-1

I have written a small test where I'm trying to compare the run speed of resizing a container and then subsequently using std::generate_n to fill it up. I'm comparing std::string and std::vector<char>. Here is the program:

#include <algorithm>
#include <iostream>
#include <iterator>
#include <random>
#include <vector>

int main()
{
    std::random_device rd;
    std::default_random_engine rde(rd());
    std::uniform_int_distribution<int> uid(0, 25);

    #define N 100000

#ifdef STRING
    std::cout << "String.\n";
    std::string s;
    s.resize(N);
    std::generate_n(s.begin(), N, 
                    [&]() { return (char)(uid(rde) + 65); });
#endif

#ifdef VECTOR
    std::cout << "Vector.\n";
    std::vector<char> v;
    v.resize(N);
    std::generate_n(v.begin(), N, 
                    [&]() { return (char)(uid(rde) + 65); });
#endif

    return 0;
}

And my Makefile:

test_string:
    g++ -std=c++11 -O3 -Wall -Wextra -pedantic -pthread -o test test.cpp -DSTRING
    valgrind --tool=callgrind --log-file="test_output" ./test
    cat test_output | grep "refs"

test_vector:
    g++ -std=c++11 -O3 -Wall -Wextra -pedantic -pthread -o test test.cpp -DVECTOR
    valgrind --tool=callgrind --log-file="test_output" ./test
    cat test_output | grep "refs"

And the comparisons for certain values of N:

N=10000
String: 1,865,367
Vector: 1,860,906

N=100000
String: 5,295,213
Vector: 5,290,757

N=1000000
String: 39,593,564
Vector: 39,589,108

std::vector<char> comes out ahead everytime.
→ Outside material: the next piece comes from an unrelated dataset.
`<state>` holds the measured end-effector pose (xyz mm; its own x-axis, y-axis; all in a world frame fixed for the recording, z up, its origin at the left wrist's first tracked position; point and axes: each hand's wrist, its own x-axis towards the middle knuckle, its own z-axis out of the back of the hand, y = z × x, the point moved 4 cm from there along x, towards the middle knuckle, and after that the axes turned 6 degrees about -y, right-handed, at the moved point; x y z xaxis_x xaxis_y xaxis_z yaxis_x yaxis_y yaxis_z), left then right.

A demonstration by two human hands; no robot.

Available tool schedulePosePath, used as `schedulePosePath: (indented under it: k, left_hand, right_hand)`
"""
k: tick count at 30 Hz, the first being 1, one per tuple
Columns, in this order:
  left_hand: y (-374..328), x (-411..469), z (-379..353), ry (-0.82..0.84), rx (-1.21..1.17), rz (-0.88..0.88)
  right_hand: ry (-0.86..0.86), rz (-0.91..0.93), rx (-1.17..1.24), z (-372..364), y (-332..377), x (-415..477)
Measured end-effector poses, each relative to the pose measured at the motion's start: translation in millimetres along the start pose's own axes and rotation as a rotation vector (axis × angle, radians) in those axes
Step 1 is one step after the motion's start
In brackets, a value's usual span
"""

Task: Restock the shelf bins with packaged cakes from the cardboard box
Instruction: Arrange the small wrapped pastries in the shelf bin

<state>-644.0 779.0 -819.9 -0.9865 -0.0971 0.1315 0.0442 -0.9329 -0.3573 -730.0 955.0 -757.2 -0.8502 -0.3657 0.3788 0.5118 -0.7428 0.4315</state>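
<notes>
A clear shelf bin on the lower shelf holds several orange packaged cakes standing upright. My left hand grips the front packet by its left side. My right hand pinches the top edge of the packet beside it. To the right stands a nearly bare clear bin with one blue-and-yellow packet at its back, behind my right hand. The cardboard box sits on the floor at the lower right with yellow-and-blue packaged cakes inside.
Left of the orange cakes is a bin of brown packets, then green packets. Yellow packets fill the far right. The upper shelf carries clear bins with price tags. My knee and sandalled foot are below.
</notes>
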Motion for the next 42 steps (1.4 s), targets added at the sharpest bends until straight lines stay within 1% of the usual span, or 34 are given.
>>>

Since it seems to be more performant, what is even the point of using std::string?

user3992511
  • 63
  • 1
  • 2
  • 11
    Those differences are tiny enough (the first is around 0.2%, the last 0.01%) to require that you re-run this many times and take a mean. – juanchopanza Aug 30 '14 at 10:05
  • 10
    It also seems that the difference doesn't scale with `N`, implying this is a fixed overhead in your program, rather than a systematic problem. – Oliver Charlesworth Aug 30 '14 at 10:05
  • 2
    This data does not provide any meaningful proof that `std::string` is, in fact, slower than `std::vector`. For one thing, you only have data for one implementation with one set of flags. – Puppy Aug 30 '14 at 10:18
  • 2
    The *point* of `string` is not optimisation. The point is the interface for string operations. While some string implementations may have optimisations for typical uses of strings, I don't think your test is a very typical use case. Also, you are just measuring number memory accesses. That does not necessarily match with time because of pipelining and cache (though it probably does). – eerorika Aug 30 '14 at 10:23
  • 1
    I used this: http://coliru.stacked-crooked.com/a/0c29bea5e7b43862 and got 39021ms (String) versus 39039ms (Vector) on my i7/32GiB box. That's **0.05% faster for String** at N = 1,000,000,000 – sehe Aug 30 '14 at 10:30
  • Why aren't you profiling a useful metric, i.e. *runtime*? – Oliver Charlesworth Aug 30 '14 at 10:37
  • 3
    Because it's based on an invalid premise. – Oliver Charlesworth Aug 30 '14 at 11:27
  • 1
    Why the upvotes? That is the question. – juanchopanza Aug 30 '14 at 14:54
  • I don't think one should "punish" someone by downvoting a question which merely criticises common wisdom. The OP's logic is wrong, and I hope he now knows why, but he actually tried to measure performance (which happens all too rarely), asked here for verification, explained his point very clearly and with small compilable code, even with a Makefile. This investigative attitude easily earns him an upvote IMO. – Christian Hackl Aug 31 '14 at 14:49

2 Answers2

7

I used #define N 100000000. Tested 3 times for each scenario and in all scenarios string is faster. Not using Valgrind, it does not make sense.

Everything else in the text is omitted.